**Source data:**
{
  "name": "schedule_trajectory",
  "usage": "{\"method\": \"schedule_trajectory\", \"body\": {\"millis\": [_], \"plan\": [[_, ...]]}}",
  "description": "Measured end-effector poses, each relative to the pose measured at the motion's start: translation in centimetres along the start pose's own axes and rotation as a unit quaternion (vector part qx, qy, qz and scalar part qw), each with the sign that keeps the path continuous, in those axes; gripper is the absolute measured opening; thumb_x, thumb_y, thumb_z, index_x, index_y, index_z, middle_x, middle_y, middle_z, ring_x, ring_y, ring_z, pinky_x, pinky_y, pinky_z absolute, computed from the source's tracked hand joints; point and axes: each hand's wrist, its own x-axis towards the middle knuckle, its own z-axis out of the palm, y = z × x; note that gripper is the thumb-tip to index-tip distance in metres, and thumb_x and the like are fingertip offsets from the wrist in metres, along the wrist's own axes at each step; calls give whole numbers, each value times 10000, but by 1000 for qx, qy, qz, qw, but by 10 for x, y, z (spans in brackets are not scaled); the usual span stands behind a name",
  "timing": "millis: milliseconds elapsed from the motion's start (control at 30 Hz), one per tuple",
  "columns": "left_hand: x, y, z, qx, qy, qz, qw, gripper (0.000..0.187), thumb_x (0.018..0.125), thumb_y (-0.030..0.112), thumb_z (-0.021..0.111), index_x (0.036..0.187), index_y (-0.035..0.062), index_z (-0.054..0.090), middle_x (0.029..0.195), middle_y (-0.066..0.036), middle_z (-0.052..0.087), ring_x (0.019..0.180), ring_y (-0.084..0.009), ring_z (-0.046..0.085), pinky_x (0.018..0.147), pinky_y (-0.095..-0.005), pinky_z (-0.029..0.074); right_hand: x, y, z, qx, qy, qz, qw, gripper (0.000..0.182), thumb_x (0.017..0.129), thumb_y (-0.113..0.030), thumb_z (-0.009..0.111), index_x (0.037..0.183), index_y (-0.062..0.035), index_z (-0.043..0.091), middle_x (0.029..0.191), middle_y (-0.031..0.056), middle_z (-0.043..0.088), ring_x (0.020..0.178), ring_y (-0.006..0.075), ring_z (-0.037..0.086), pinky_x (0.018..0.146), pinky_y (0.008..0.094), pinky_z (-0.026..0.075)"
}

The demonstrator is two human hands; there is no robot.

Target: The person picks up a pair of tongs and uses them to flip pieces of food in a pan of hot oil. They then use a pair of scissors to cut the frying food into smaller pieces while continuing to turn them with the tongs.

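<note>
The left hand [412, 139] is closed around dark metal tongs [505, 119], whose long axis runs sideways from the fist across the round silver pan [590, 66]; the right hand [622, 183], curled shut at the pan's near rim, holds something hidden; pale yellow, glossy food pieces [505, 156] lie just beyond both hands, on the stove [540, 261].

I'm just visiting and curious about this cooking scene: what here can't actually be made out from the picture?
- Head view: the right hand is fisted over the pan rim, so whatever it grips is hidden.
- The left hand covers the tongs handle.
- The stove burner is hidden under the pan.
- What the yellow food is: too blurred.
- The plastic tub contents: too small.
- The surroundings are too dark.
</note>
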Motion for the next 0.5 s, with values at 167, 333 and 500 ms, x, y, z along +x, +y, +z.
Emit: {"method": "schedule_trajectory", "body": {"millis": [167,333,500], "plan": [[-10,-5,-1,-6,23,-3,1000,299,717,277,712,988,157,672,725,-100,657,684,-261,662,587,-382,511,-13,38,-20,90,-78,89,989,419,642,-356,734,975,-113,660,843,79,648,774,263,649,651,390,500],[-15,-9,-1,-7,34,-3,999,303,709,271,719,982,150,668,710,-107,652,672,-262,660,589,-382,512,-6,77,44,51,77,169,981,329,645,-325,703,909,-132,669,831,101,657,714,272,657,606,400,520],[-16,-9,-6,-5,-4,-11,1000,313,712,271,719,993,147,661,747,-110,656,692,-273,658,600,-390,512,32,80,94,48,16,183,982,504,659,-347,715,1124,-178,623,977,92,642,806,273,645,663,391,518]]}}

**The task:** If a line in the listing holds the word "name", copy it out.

**Result for this exercise:**
  "name": "schedule_trajectory",
  "description": "Measured end-effector poses, each relative to the pose measured at the motion's start: translation in centimetres along the start pose's own axes and rotation as a unit quaternion (vector part qx, qy, qz and scalar part qw), each with the sign that keeps the path continuous, in those axes; gripper is the absolute measured opening; thumb_x, thumb_y, thumb_z, index_x, index_y, index_z, middle_x, middle_y, middle_z, ring_x, ring_y, ring_z, pinky_x, pinky_y, pinky_z absolute, computed from the source's tracked hand joints; point and axes: each hand's wrist, its own x-axis towards the middle knuckle, its own z-axis out of the palm, y = z × x; note that gripper is the thumb-tip to index-tip distance in metres, and thumb_x and the like are fingertip offsets from the wrist in metres, along the wrist's own axes at each step; calls give whole numbers, each value times 10000, but by 1000 for qx, qy, qz, qw, but by 10 for x, y, z (spans in brackets are not scaled); the usual span stands behind a name",

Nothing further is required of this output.